The Trump administration has initiated several steps to streamline the federal permitting process for major projects, including resource extraction and infrastructure. In particular, it has focused on the need to fix the problems surrounding the National Environmental Policy Act (NEPA), which can add years of delays and tens of millions of dollars to the cost of job-creating projects and serves to kill some worthy projects outright. 

Worse, the Obama administration added permitting roadblocks that are independent of the NEPA process, such as its preemptive veto under the Clean Water Act of the Pebble Mine in Alaska. This copper, molybdenum, and gold mine has the potential to be America’s largest new mine in decades and a source of thousands of jobs in an economically depressed area. But the Obama-era Environmental Protection Agency derailed the mine before the NEPA process had even begun. For decades, it was understood that the Army Corps of Engineers orchestrated the NEPA process, but EPA has created the dangerous precedent of insisting on independent veto authority on its own chosen timeframe.

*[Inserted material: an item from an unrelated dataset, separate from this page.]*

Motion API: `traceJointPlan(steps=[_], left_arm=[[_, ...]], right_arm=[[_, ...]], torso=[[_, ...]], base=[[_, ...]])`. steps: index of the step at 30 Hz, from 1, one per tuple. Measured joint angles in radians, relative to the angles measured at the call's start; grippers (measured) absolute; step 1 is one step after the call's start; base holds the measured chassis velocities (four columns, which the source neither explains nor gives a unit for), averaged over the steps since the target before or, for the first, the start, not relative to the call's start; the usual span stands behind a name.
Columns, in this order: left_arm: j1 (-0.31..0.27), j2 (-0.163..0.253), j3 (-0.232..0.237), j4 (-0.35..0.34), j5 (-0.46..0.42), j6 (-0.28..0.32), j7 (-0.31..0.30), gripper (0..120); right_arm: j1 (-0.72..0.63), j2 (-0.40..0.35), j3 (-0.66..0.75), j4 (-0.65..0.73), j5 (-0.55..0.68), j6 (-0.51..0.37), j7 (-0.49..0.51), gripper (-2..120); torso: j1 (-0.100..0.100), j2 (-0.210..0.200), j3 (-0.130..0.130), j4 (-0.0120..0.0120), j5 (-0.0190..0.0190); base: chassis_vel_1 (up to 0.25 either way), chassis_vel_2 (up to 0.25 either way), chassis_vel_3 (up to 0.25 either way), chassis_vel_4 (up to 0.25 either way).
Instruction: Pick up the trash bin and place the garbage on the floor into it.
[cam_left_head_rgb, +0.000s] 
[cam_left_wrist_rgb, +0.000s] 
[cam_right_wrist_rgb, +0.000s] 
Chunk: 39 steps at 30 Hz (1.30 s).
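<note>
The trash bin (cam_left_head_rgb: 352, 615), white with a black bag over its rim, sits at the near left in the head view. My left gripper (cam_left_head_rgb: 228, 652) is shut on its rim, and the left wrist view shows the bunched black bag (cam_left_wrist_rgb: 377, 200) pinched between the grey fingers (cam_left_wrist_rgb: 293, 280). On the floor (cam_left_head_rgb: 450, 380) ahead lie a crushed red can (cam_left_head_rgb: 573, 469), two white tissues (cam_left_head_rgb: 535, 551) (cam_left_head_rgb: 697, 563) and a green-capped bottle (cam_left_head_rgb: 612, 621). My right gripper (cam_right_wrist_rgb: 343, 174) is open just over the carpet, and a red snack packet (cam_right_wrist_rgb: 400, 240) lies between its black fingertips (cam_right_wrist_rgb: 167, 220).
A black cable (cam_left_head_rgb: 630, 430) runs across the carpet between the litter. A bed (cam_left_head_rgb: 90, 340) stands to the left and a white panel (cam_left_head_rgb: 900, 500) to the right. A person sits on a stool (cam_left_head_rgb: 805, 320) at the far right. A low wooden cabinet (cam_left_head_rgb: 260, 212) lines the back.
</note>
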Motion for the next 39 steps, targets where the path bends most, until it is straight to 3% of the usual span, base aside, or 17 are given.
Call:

The Council on Environmental Quality (CEQ), which issues the implementing regulations for NEPA, has solicited comments on ways to improve the program. CEI’s comments focus on the administration’s goal of creating “one federal decision,” and urged CEQ to develop regulations that would require EPA to do its Clean Water Act evaluations within the larger NEPA process. Projects like the Pebble Mine would still have to pass muster under NEPA, but they would not be subject to a separate EPA veto authority. Doing so will better enable such valuable job-creating projects to move ahead without unnecessary red tape.